Kalau MK dibubarkan itu melanggar konstitusi, merusak prinsip negara hukum, tidak boleh terjadi dimana pun karena merusak negara Indonesia yang berdasarkan konstitusi dan hukum.
Sama halnya membubarkan DPR, MA, atau lembaga negara lain, itu tidak mungkin, kecuali MPR mengadakan sidang, mengubah UUD.
Menghapus MK dari lembaga negara yang ada, itu bisa saja, tapi itu terlalu jauh. Keberadaan MK sudah dipikirkan secara matang, secara serius. MPR mengubah UUD dengan memasukan MK sebagai salah satu lembaga negara yang mengawal konstitusi. Kalau kehilangan satu lembaga nanti akan pincang jalannya negara.

Setelah penangkapan Akil, banyak yang ragu dengan keputusan yang ditetapkan MK sebelumnya. Bagaimana sebetulnya keputusan diambil?

Begini, putusan MK itu diputus 9 orang, semuanya. Memang dalam perkara pemilukada, kebijakan MK adalah dalam proses dengar jawaban dan dalil para pihak ditangani oleh hakim panel yang terdiri dari tiga orang hakim.
Demikan juga untuk mendengarkan saksi dan bukti, juga oleh panel. Kenapa? Karena banyaknya perkara pemilu, jadi tidak mungkin semuanya dilakukan dalam sidang pleno, tidak akan selesai. Sehingga kebijakan MK untuk menyelesaikannya, perkara diperiksa panel sampai pembuktian.
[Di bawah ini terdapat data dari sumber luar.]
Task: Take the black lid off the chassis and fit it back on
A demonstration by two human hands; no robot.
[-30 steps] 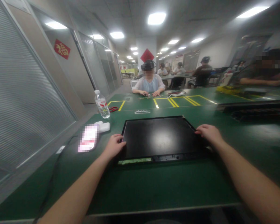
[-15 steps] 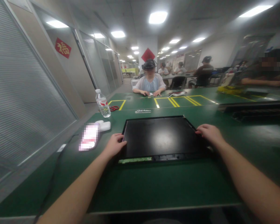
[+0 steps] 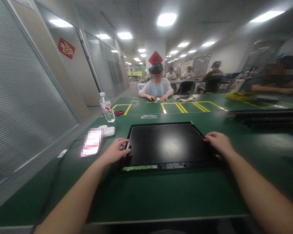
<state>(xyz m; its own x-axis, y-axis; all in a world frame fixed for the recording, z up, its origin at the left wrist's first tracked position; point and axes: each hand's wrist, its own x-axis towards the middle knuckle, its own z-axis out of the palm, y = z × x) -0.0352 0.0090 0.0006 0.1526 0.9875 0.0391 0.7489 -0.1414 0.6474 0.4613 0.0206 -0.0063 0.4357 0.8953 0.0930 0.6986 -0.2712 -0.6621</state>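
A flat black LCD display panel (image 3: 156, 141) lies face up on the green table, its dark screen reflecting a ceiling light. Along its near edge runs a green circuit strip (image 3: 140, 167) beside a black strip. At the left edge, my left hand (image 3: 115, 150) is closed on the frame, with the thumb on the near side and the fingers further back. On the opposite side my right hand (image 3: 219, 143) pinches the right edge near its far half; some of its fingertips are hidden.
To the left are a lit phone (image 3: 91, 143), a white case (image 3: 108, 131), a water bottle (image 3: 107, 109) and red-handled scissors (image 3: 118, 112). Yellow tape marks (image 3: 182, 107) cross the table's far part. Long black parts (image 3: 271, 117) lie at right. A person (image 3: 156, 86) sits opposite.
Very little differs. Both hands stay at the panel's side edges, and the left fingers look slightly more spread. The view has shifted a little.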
Nanti pembuktian ada dua tahap lagi, tahap permusyawaratan hakim dan tahap vonis pengambilan putusan.

Dalam tahap permusyawaratan hakim, panel melapor ke pleno hakim tentang perkara yang sedang ditangani dan pada saat itu didiskusikan apakah dikabulkan atau ditolak. Karena itulah putusan perkara pemilukada diputuskan oleh 9 orang dan dibacakan di sidang terbuka untuk umum.

Yang kedua, posisi ketua di MK hanya memimpin rapat tidak sebagai komando, komandan. Dia memiliki suara yang sama dengan yang lain, baik anggota atau hakim memiliki satu suara. Kalau ada 1 atau 2 yang disogok, katakanlah begitu, itu tidak bisa pengaruhi putusan, karena masih ada yang lain yang tentu berpikir jernih.
Saya tegaskan, bahwa putusan MK sebelumnya selama ini final sah dan penuh keyakinan berdasarkan kebenaran dan sumpah jabatan, tidak ada yang bisa kita tinjau lagi. Kami putuskan dengan keyakinan.
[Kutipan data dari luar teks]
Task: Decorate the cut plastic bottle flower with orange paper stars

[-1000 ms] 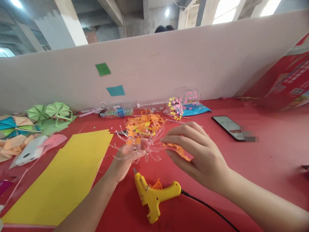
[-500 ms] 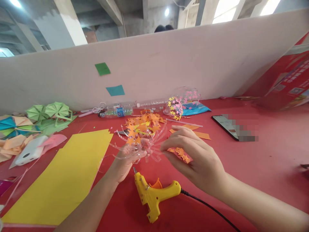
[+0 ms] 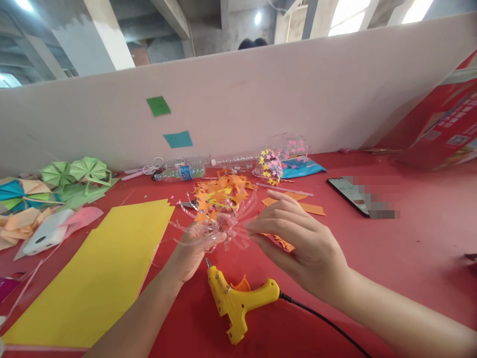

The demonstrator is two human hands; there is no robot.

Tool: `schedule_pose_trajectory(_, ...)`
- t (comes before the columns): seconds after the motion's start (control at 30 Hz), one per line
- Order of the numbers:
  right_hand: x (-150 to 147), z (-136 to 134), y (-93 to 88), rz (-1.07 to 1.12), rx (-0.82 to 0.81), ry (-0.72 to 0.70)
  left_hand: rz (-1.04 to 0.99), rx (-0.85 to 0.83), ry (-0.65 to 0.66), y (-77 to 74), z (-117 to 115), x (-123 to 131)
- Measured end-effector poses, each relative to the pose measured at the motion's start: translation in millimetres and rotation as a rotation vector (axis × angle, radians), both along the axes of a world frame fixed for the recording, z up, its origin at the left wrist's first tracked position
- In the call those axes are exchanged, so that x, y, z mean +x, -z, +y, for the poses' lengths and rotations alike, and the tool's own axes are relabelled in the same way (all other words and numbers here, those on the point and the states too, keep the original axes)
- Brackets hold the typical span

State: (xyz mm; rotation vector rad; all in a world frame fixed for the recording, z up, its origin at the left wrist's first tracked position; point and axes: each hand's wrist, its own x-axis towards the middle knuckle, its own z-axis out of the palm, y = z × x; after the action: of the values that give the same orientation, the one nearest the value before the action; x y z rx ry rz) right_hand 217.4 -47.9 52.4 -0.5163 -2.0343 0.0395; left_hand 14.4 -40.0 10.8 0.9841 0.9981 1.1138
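Observation:
My left hand (image 3: 194, 246) is closed around the base of a clear cut plastic bottle piece (image 3: 219, 214), whose curled strips carry orange paper stars. My right hand (image 3: 298, 243) is beside it on the right, thumb and forefinger pinched at the tip of one plastic strip. Under its palm lie several loose orange stars (image 3: 285, 243). A yellow glue gun (image 3: 238, 301) lies on the red table (image 3: 410, 258) just below both hands, its black cord running off to the lower right.
A yellow paper sheet (image 3: 100, 268) lies at left, with folded green and coloured paper fans (image 3: 74, 174) behind it. A plastic water bottle (image 3: 179, 173), another star-decorated bottle piece (image 3: 283, 159), orange paper scraps (image 3: 305, 206) and a phone (image 3: 352, 194) sit near the white partition (image 3: 261, 99).
My right hand has moved slightly left, closer to the plastic strips, and its fingers have pinched onto one strip. The left hand and the bottle piece have stayed still.

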Motion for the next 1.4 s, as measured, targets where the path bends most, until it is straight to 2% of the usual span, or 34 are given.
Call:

Dengan ditangkapnya Akil, bagaimana proses pengambilan keputusan di MK?
Saya ganti seluruh panel, saya menggantikan Pak Akil. Mulai minggu depan ada panel baru, satu panel 4 orang, satu diketuai oleh saya, satu oleh Pak Harjono, mulai minggu depan soal pemilukada.

Bagaimana tanggapan Anda soal isu broker di MK?
Saya banyak terima informasi dari dulu, tapi kami tidak pernah dapat buktikan ada broker. Ada 1 laporan kami terima, lalu kami klarifikasi dan bicarakan dalam rapat.
Ketika kasus ini masih berjalan, nama broker disebut, kami sampaikan pada beberapa orang yang melaporkan, di mana orang itu beroperasi untuk ditindaklanjuti, tapi sampai kejadian ini (penangkapan Akil), belum ada hasilnya. Memang ada laporan, memang kami bahas dan ditindaklanjuti.
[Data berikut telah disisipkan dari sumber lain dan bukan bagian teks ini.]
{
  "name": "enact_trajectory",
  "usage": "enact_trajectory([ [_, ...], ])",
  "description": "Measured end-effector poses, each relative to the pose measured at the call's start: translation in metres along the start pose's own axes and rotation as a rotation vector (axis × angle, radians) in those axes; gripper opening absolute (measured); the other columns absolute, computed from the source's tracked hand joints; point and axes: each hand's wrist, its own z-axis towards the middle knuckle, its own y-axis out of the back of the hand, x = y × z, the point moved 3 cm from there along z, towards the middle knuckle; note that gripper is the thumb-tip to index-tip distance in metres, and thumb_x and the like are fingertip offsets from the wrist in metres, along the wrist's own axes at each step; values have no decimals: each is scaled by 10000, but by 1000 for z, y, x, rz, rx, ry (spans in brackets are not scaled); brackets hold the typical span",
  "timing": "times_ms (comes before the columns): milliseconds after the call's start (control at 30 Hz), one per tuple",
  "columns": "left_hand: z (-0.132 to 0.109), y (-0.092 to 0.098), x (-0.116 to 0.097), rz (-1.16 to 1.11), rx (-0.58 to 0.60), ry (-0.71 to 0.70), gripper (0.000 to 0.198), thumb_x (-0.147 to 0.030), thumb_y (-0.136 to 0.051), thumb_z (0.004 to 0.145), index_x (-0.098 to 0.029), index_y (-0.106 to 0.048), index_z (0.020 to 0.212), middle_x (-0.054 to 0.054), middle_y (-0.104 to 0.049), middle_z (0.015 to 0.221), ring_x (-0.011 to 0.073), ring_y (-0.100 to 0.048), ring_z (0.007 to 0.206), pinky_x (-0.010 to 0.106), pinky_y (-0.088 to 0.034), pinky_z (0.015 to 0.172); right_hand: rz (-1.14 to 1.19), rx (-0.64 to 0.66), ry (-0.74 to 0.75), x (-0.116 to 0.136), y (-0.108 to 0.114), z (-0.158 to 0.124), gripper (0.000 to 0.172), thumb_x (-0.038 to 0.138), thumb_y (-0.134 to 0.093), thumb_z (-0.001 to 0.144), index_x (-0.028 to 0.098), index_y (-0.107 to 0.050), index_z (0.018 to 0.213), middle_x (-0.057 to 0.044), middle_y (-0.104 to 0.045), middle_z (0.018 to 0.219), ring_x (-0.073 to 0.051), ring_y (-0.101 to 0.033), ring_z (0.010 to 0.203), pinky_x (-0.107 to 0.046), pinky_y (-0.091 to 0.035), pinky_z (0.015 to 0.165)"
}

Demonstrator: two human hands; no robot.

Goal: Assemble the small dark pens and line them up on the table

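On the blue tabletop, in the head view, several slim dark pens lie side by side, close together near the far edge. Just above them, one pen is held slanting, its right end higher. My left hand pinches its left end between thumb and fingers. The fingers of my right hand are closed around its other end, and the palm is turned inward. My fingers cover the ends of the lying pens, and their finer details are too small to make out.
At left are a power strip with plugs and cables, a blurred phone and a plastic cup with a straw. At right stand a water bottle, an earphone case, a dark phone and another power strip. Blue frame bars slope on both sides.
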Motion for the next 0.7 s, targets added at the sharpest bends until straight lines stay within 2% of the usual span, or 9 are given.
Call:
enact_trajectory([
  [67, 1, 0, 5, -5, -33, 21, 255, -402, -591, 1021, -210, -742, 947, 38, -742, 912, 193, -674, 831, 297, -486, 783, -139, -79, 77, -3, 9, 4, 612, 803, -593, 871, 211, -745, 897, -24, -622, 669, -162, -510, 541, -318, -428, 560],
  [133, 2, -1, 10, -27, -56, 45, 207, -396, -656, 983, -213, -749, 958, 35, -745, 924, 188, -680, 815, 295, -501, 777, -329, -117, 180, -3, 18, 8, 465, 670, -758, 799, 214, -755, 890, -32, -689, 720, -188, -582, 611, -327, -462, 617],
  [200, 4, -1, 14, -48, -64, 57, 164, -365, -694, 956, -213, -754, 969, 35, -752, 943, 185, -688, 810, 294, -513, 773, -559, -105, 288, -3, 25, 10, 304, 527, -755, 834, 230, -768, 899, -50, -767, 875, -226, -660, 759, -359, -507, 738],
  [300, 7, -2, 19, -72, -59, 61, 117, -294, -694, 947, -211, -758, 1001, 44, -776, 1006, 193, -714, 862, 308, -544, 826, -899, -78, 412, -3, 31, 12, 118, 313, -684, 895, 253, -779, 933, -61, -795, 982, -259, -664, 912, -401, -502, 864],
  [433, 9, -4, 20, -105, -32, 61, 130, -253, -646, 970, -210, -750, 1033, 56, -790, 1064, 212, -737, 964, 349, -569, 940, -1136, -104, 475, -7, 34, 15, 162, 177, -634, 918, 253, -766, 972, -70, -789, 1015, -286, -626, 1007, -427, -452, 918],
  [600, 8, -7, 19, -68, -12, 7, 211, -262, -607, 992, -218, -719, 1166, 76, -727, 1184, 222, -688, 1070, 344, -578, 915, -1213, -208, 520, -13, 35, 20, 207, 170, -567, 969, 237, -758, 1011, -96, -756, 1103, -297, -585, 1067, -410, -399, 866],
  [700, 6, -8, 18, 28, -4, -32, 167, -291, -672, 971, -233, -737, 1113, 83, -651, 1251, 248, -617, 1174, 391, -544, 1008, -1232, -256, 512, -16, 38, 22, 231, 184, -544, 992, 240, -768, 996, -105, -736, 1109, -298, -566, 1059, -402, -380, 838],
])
Soal Akil, apakah betul sudah mengundurkan diri?
Benar, lewat surat yang ditulis tangan Pak Akil. Kami sudah serahkan ke Majelis Kehormatan untuk ditindaklanjuti. Surat kami terima Sabtu (6/10/2013) kira-kira jam 24.00 WIB.
Saat itu saya langsung bacakan di hadapan hakim konstitusi yang sedang mengadakan rapat, dan setelah itu kami langsung serahkan ke Majelis, karena seluruh keanggotaan Pak Akil masuk dalam wilayah Majelis Kehormatan. Kami serahkan sepenuhnya apa yang harus dilakukan terhadap surat itu.